I am sorry to have to inform you, but the world is a complex place, full of contradiction and nuance, populated by human beings who are the corporeal embodiment of that complexity
Those vilifying Nelson Mandela in these days following his death – and there are plenty of them – ignore certain essential facts about his later life, of which I will mention only a salient two: He more or less singlehandedly averted a national convulsion of bloodletting and racial war by embracing the notion that even those who participated in decades of brutal oppression ought to have a place and a voice in South Africa, and that even those who opposed that oppression ought to answer in truth for their own crimes. And – in the public act for which he ought to be most highly praised – having attained more or less complete power, and being positioned to keep and wield it so long as ever he wished, Mandela instead relinquished it – soon, peaceably and willingly. Compare that to nearly any other post-colonial revolutionary leader on that continent.
Those lionizing Mandela – and there are many more of them – do no better. He was in younger years a proponent of systemic violence, and when he was arrested his house was filled with tens of thousands of weapons designed to wield that violence in the most indiscriminate fashion.
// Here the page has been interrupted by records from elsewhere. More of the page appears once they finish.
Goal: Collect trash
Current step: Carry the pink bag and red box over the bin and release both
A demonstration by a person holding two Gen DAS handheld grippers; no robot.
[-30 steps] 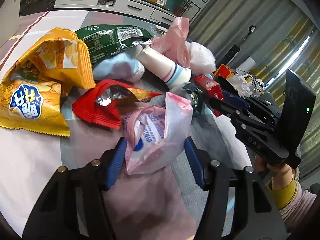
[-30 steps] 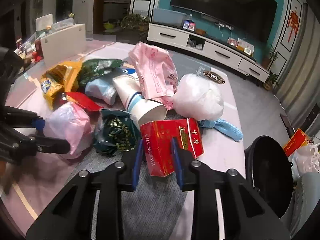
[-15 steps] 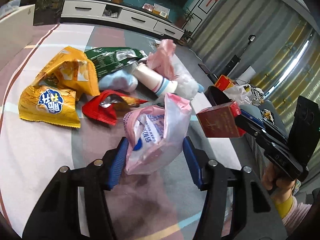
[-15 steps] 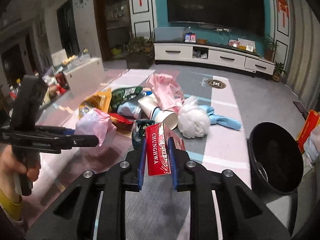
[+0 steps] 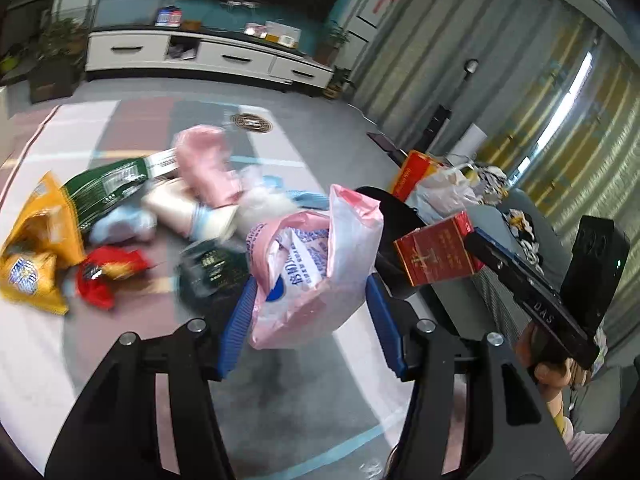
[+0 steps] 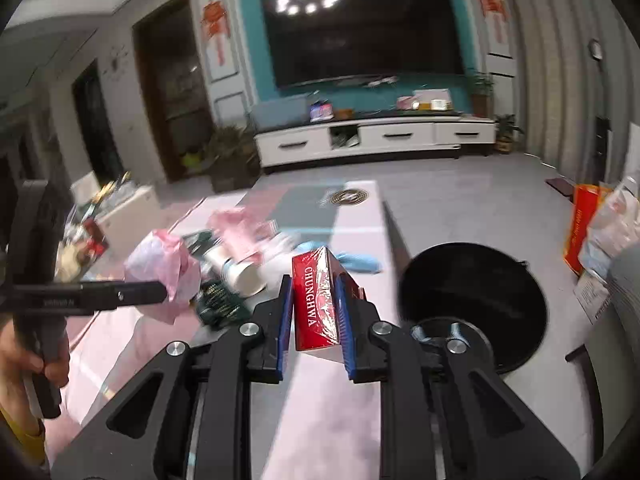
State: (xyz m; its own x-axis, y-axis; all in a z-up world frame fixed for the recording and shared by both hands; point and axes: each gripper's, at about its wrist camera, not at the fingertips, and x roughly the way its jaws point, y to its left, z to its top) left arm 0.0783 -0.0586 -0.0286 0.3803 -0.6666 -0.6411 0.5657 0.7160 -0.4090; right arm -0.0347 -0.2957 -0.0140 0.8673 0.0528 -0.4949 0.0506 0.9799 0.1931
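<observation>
My left gripper (image 5: pixel 311 284) is shut on a pink plastic bag (image 5: pixel 316 264) with blue print and holds it up above the table. In the right wrist view, the same bag (image 6: pixel 164 268) hangs at the left. My right gripper (image 6: pixel 313 280) is shut on a red Chunghwa cigarette box (image 6: pixel 316 304), which stands on edge between the blue pads. The left wrist view shows that box (image 5: pixel 436 254) at the right, in the air. A round black bin (image 6: pixel 472 280) stands on the floor just right of the box. The remaining trash lies blurred on the table.
On the table (image 5: pixel 32 344) lie a yellow chip bag (image 5: pixel 36 248), a green bag (image 5: pixel 104 188), a red wrapper (image 5: pixel 104 276), a paper cup (image 6: pixel 240 272), a dark green wrapper (image 6: pixel 216 300) and a blue cloth (image 6: pixel 356 260). An orange box (image 6: pixel 580 228) and white bags stand on the floor at right.
Both grippers have risen off the table with their loads and swung right toward the black bin. The right gripper rolled, so the red box turned from flat to on edge.
</observation>
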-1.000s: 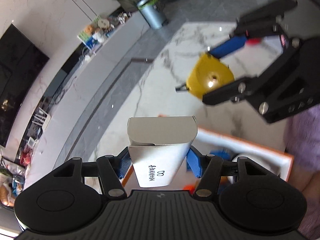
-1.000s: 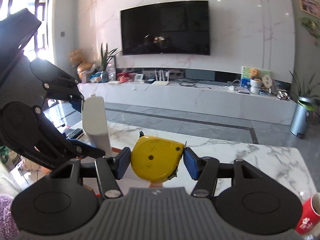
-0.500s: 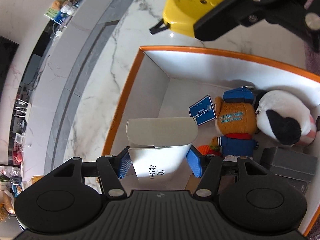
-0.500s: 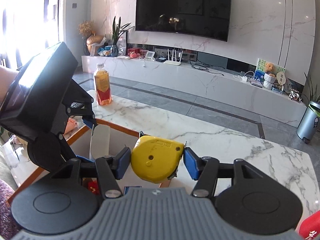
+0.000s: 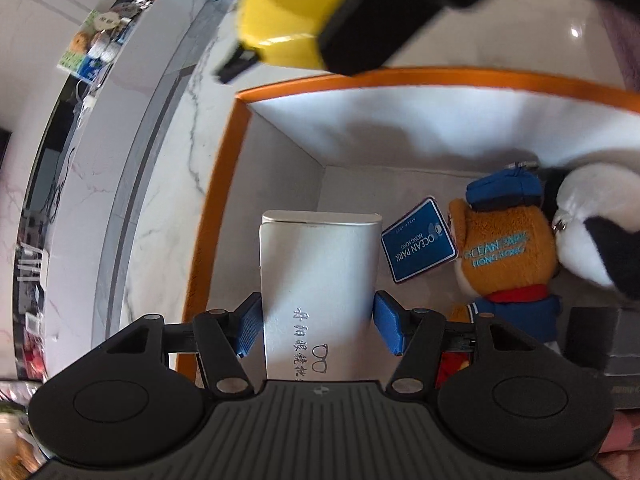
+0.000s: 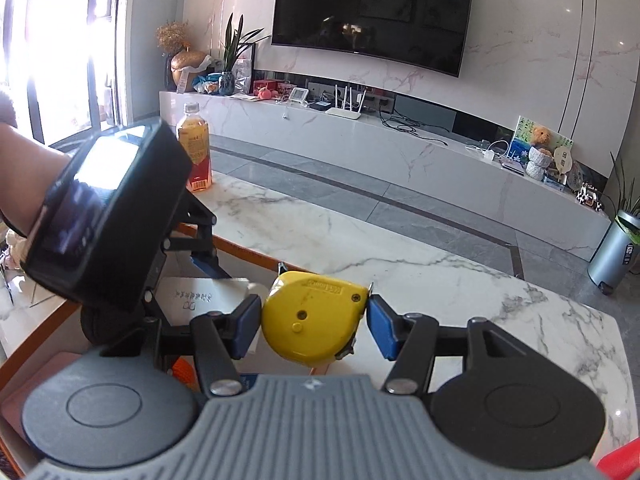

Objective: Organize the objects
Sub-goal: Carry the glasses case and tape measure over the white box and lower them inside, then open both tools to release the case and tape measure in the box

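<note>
L gripper (image 5: 318, 326) clamps a white carton (image 5: 320, 280) between its blue pads (image 5: 250, 326); pads press both long sides, w/ printed characters and a small glasses logo on the face nearest the camera. Carton hangs inside the orange-rimmed box (image 5: 216, 208), near the box's left wall, far end toward the inner corner; can't tell if it touches the floor of the box.

Just R of the carton in the box: a blue tag (image 5: 418, 240) reading OCEAN PARK HONG KONG, then a brown plush (image 5: 508, 256) w/ blue cap and blue jacket, lying on its back. Touching the plush on its R, a white-and-black plush (image 5: 592, 224). A dark grey case (image 5: 604, 340) sits at the R edge, near the brown plush's feet. Something red shows under the gripper's R finger, too hidden to name.

R gripper (image 6: 314, 322) holds a yellow tape (image 6: 314, 314), pads on its two flat edges, jaws roughly half spread. In the L view the tape (image 5: 296, 12) is blurred, above the box's far rim, beside the carton's far end but higher. In the R view the L gripper (image 6: 216, 264) is just left of the tape, a bare wrist (image 6: 28, 176) behind it.

Box stands on a marble table (image 6: 360, 240). Further off on the table, a bottle (image 6: 196, 148) of orange drink, upright, well apart from the box. Beyond: grey floor, low marble console, TV (image 6: 372, 12) on the wall, bin (image 6: 614, 250) at far R.
</note>
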A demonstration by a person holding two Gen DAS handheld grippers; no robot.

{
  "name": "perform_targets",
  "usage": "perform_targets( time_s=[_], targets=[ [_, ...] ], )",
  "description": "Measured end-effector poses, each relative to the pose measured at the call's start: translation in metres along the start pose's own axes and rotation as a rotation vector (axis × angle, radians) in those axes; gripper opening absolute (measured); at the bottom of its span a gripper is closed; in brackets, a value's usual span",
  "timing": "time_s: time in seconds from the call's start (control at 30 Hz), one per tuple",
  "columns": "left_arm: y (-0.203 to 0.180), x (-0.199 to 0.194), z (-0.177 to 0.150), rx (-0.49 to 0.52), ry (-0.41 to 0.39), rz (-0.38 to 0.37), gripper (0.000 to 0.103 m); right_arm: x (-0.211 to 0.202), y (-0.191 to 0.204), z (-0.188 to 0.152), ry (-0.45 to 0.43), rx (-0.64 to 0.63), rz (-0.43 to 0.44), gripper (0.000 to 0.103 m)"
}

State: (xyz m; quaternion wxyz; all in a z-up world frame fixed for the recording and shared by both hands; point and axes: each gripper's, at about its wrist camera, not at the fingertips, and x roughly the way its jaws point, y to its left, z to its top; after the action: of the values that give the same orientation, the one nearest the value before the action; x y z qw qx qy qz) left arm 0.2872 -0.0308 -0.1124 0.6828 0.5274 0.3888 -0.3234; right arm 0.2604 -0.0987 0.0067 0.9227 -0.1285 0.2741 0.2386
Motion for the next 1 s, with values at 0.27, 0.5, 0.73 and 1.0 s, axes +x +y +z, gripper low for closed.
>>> perform_targets(
  time_s=[0.27, 0.5, 0.73, 1.0],
  targets=[
    [-0.015, 0.018, -0.008, 0.135, 0.011, 0.004, 0.071, 0.012, -0.002, -0.002, 0.024, -0.024, 0.005, 0.060],
    [-0.011, 0.018, -0.026, 0.124, 0.033, 0.064, 0.071, 0.019, -0.004, -0.004, 0.042, -0.026, 0.008, 0.060],
    [0.006, -0.015, -0.045, -0.106, -0.027, 0.010, 0.068, 0.019, 0.006, -0.003, 0.054, -0.083, 0.060, 0.060],
    [0.003, -0.054, -0.050, -0.362, -0.078, -0.030, 0.068, 0.046, 0.040, -0.001, 0.170, -0.417, 0.125, 0.060]
  ],
)
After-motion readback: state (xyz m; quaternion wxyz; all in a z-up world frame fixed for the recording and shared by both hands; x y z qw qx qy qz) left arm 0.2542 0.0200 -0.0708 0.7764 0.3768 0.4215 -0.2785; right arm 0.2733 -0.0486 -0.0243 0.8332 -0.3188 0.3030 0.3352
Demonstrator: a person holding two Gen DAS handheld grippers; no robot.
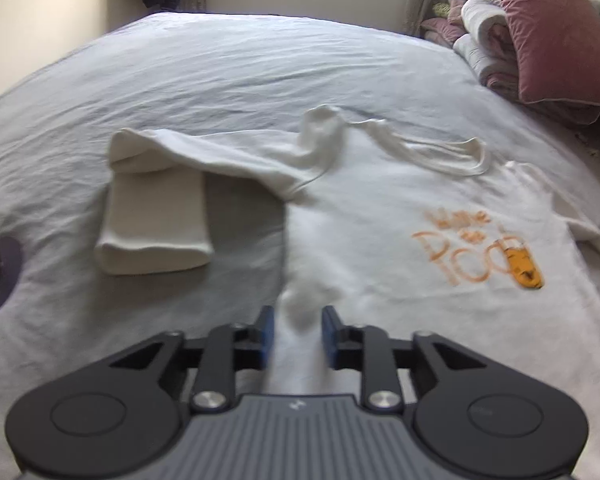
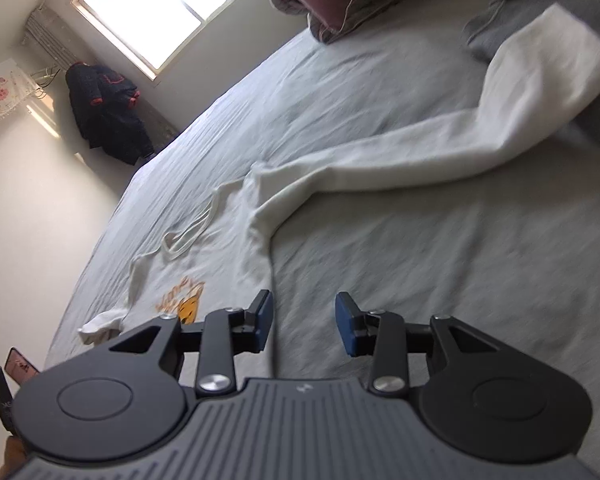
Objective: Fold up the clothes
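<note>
A white long-sleeved shirt (image 1: 380,220) with an orange print (image 1: 480,252) lies face up on the grey bed sheet (image 1: 220,72). One sleeve is folded back on itself, and its cuff end (image 1: 152,236) rests on the sheet to the left. My left gripper (image 1: 298,330) stands open low over the shirt's side edge, with white cloth between the jaws. In the right wrist view the other sleeve (image 2: 420,148) stretches out to the upper right. My right gripper (image 2: 305,322) is open over the sheet beside the shirt's body (image 2: 228,248), with nothing between its pads.
Pink pillows (image 1: 548,32) and folded white bedding (image 1: 484,32) are stacked at the head of the bed. A grey garment (image 2: 540,16) lies under the far sleeve's cuff. A dark jacket (image 2: 104,112) hangs by the window. A phone (image 2: 18,364) sits at the bed's edge.
</note>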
To ignore that is to ignore conduct that he himself later repudiated, not only in others, but in himself. And while he may not have chosen himself to become a dictator, he supported and embraced brutal dictators – quite literally so – along with leftist policies that almost no American of any political stripe would endorse upon close examination.
This duality – plurality, really – in a single man is the furthest thing from being unique. It is our essential nature. Whitman said it best: “Do I contradict myself? Very well, then I contradict myself, I am large, I contain multitudes.”